**Work order:**
In the entries that follow, find the line containing "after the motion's"; from there, copy every line exactly through the line containing "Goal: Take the".

# # # # #

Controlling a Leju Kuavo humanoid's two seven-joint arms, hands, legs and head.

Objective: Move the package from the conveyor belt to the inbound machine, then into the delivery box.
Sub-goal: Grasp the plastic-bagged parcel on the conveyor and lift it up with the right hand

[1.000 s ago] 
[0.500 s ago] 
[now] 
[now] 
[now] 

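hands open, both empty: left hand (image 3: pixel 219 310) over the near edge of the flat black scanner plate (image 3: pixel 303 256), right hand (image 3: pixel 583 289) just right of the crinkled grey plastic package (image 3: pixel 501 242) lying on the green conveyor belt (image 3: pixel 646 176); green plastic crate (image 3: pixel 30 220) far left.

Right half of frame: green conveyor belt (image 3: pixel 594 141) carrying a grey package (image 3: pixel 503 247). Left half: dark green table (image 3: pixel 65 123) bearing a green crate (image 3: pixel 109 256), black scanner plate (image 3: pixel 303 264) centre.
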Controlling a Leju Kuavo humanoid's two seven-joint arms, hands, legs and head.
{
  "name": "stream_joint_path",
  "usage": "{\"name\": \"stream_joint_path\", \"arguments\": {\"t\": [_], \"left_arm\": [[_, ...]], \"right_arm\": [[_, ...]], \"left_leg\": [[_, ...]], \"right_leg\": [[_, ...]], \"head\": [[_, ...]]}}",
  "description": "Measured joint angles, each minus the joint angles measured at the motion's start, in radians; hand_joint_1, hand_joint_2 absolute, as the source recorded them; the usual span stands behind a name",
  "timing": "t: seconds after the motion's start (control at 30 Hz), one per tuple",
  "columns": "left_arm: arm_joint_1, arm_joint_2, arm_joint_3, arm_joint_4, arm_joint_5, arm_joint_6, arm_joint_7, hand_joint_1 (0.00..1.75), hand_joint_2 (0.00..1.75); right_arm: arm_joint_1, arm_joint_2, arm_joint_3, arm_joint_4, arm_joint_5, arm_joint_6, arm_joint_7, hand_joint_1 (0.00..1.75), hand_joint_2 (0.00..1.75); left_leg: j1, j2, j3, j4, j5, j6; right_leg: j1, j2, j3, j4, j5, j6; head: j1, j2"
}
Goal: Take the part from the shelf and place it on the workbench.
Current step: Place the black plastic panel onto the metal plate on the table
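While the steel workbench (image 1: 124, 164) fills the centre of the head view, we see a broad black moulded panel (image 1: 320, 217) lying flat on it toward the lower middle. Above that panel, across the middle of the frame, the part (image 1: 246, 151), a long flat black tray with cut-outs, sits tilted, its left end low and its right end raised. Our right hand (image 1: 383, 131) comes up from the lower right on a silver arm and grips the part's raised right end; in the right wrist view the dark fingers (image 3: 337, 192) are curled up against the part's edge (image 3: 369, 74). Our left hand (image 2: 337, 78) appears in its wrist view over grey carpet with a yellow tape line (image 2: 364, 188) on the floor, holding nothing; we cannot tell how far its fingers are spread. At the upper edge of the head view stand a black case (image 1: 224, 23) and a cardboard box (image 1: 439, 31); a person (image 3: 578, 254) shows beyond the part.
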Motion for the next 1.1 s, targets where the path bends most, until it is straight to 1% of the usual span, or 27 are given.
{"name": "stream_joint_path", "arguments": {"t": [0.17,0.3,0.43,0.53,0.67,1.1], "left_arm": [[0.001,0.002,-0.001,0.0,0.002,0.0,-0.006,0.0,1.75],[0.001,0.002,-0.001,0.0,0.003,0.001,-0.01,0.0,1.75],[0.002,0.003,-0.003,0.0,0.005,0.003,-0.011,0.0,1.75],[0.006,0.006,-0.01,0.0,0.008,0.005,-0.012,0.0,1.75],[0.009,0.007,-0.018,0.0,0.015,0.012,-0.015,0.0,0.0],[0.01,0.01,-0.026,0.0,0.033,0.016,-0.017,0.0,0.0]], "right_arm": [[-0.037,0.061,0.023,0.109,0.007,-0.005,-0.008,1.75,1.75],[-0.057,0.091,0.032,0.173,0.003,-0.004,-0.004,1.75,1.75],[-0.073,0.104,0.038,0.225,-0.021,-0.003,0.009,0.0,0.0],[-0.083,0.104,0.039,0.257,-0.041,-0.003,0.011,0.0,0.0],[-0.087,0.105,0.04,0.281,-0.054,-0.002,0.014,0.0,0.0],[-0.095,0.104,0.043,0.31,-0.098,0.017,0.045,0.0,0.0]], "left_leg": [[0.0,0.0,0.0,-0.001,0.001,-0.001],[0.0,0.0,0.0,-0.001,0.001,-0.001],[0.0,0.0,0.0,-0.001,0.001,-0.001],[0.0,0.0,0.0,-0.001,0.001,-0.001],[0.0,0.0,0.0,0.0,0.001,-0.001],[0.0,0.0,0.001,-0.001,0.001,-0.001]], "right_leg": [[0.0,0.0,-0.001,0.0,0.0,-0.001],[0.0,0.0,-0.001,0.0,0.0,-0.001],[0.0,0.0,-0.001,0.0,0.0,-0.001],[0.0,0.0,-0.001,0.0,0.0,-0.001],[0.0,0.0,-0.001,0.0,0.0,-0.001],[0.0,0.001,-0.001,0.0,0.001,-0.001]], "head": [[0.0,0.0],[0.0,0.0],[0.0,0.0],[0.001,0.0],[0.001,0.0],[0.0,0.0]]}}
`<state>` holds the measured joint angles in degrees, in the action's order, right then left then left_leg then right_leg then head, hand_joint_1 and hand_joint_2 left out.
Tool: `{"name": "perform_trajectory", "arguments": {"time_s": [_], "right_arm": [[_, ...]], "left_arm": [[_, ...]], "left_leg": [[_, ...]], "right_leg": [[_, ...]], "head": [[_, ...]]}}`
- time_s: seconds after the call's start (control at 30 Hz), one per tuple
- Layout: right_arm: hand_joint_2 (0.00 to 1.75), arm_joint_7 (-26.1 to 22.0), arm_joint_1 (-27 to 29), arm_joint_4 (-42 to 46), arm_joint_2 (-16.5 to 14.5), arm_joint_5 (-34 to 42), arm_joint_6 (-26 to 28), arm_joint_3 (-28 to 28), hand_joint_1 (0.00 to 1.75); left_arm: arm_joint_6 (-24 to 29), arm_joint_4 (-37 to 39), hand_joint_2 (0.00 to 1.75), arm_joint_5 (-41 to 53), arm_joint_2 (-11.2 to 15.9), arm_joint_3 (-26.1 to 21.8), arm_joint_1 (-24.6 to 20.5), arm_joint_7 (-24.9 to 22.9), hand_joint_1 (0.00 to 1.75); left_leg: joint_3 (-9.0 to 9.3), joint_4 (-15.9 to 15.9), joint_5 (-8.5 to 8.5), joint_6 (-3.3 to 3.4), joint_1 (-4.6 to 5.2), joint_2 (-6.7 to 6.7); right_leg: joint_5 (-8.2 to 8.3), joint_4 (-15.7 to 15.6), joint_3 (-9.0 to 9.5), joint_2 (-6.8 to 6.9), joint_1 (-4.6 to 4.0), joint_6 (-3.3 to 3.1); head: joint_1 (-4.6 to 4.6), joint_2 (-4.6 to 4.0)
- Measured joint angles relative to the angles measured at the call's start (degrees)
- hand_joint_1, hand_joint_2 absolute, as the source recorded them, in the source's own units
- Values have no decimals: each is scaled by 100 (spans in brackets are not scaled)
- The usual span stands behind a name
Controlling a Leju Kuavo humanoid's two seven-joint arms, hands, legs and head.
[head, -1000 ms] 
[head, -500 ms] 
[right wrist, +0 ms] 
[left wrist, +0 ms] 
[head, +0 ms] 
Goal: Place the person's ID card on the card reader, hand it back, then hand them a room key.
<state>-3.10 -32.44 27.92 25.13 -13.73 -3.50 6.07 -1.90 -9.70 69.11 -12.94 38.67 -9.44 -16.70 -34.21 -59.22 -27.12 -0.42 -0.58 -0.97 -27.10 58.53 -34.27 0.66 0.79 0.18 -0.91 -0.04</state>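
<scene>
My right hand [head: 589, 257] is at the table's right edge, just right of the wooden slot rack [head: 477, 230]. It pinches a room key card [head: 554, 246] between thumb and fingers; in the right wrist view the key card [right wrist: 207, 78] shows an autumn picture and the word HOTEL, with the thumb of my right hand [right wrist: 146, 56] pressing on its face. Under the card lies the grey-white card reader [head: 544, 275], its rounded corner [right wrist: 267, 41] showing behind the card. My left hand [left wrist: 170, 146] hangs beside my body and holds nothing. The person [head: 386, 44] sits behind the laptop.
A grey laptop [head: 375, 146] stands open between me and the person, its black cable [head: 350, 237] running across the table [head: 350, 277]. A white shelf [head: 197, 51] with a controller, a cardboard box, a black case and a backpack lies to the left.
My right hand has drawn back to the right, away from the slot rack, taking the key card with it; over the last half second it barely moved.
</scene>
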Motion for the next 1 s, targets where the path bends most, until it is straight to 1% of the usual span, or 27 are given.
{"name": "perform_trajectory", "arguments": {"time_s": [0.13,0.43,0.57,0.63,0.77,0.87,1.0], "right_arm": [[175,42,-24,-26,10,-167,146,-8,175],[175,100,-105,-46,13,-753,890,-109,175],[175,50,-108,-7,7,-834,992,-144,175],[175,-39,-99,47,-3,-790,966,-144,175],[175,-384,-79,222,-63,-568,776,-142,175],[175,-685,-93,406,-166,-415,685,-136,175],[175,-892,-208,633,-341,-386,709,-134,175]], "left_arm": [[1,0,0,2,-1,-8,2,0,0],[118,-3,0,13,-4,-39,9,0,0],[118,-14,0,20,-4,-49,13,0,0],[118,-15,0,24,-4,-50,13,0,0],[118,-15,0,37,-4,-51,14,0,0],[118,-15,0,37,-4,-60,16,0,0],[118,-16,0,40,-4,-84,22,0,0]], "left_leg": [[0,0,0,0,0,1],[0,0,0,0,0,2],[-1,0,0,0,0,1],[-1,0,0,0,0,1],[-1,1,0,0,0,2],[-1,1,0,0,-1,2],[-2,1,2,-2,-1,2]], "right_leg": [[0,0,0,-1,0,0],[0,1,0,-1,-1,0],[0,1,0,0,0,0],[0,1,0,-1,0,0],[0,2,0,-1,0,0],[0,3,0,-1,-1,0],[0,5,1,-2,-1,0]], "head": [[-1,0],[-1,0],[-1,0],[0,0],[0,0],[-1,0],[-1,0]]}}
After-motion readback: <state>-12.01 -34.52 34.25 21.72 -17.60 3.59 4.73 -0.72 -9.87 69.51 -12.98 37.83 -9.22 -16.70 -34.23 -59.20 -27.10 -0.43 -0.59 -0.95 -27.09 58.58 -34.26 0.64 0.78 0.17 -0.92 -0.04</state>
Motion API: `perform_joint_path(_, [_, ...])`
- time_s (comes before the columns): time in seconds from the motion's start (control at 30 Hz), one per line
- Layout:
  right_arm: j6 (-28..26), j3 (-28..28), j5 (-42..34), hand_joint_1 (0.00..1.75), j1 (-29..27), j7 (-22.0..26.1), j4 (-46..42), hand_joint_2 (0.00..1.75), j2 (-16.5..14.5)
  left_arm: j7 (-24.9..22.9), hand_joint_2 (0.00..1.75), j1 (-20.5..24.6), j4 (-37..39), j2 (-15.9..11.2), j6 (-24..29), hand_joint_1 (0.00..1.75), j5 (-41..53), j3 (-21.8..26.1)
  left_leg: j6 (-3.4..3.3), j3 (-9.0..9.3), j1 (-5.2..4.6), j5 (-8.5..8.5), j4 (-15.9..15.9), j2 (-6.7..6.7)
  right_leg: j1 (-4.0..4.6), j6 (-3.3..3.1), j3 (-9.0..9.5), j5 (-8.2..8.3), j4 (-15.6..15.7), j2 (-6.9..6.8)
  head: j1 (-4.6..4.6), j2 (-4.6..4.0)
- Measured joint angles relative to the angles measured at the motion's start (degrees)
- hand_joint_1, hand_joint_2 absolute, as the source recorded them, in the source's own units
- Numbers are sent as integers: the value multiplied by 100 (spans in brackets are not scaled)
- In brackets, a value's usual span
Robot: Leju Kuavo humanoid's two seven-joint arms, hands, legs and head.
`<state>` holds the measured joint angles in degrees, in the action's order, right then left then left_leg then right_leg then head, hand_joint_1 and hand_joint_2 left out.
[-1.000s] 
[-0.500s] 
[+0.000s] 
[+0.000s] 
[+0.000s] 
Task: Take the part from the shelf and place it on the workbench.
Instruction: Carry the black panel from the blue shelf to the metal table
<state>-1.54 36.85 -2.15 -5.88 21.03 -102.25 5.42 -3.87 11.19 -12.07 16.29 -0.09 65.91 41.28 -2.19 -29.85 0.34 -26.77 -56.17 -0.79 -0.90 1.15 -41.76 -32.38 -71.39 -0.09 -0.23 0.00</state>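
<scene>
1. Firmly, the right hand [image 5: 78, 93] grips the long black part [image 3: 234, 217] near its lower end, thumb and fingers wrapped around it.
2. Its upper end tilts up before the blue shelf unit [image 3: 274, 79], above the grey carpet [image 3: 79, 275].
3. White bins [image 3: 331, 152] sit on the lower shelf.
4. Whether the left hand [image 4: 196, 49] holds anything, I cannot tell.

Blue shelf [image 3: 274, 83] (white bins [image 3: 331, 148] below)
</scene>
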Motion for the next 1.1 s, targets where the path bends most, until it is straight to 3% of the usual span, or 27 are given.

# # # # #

**Response to the exercise:**
  "timing": "t: seconds after the motion's start (control at 30 Hz), one per tuple",
  "columns": "left_arm: arm_joint_1, arm_joint_2, arm_joint_3, arm_joint_4, arm_joint_5, arm_joint_6, arm_joint_7, hand_joint_1 (0.00..1.75), hand_joint_2 (0.00..1.75); right_arm: arm_joint_1, arm_joint_2, arm_joint_3, arm_joint_4, arm_joint_5, arm_joint_6, arm_joint_7, hand_joint_1 (0.00..1.75), hand_joint_2 (0.00..1.75); left_leg: j1, j2, j3, j4, j5, j6; right_leg: j1, j2, j3, j4, j5, j6; head: j1, j2"
}
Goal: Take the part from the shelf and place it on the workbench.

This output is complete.